Problem statement: The listing below contains a span that opens with the line containing "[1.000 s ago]" and closes with the line containing "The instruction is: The". Return that span exactly.

Exercise data:
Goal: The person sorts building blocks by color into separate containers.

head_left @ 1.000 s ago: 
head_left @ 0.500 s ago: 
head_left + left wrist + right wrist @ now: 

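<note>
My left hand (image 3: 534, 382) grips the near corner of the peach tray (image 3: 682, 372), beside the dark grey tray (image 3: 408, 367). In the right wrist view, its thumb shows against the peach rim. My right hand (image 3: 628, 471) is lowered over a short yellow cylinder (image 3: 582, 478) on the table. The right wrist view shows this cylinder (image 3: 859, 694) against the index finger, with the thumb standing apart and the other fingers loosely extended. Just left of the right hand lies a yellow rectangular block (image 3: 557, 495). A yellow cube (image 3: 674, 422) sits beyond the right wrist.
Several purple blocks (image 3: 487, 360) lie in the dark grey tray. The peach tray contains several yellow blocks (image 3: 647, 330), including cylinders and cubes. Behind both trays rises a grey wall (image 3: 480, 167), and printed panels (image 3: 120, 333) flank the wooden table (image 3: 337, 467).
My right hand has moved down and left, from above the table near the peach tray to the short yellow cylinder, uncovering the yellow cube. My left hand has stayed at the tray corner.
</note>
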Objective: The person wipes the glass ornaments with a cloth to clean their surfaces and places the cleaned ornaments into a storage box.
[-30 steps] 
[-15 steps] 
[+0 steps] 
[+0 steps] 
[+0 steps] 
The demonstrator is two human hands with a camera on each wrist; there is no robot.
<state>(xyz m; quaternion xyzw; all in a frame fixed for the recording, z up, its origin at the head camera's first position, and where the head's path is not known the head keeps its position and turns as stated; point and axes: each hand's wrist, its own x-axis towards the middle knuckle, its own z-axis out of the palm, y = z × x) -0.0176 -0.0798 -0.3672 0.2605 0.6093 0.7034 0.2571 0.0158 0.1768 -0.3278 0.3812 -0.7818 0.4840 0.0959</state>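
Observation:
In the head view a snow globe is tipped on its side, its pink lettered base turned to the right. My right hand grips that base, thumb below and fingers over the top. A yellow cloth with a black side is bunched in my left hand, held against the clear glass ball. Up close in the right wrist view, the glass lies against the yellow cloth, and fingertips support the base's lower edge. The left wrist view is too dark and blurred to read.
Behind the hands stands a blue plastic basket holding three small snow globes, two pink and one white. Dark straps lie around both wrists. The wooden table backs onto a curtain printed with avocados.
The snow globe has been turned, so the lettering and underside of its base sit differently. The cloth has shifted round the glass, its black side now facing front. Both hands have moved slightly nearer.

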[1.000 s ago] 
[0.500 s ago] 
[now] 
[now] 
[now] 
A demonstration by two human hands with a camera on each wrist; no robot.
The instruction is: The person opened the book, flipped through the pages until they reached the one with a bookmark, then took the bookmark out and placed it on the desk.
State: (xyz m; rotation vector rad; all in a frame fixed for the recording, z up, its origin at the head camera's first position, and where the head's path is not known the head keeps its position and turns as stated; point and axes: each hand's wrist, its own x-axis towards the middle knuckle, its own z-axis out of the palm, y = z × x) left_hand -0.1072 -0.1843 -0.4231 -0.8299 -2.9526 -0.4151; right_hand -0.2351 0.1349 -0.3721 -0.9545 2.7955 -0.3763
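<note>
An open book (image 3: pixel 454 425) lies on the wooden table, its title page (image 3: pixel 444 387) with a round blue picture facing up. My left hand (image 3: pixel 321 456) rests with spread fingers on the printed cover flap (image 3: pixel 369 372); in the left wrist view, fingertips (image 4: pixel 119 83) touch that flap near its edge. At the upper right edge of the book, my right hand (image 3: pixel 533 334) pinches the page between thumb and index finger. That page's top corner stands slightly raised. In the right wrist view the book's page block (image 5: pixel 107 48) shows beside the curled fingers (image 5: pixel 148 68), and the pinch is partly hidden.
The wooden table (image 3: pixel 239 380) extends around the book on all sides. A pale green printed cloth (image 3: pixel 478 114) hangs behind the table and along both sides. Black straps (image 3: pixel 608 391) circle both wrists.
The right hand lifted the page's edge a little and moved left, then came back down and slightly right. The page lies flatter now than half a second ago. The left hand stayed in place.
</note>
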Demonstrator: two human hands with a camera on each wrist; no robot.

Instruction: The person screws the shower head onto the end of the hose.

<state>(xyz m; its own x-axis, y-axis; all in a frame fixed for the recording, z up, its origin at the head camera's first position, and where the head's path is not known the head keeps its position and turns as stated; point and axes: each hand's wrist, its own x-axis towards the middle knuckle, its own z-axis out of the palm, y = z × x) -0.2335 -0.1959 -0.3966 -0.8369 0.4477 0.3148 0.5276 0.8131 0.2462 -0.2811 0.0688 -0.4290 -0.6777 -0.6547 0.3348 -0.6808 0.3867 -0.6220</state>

Output for this exercise:
[1.000 s ago] 
[0.500 s ago] 
[now] 
[now] 
[now] 
A demonstration by two human hands with a camera on each wrist; no robot.
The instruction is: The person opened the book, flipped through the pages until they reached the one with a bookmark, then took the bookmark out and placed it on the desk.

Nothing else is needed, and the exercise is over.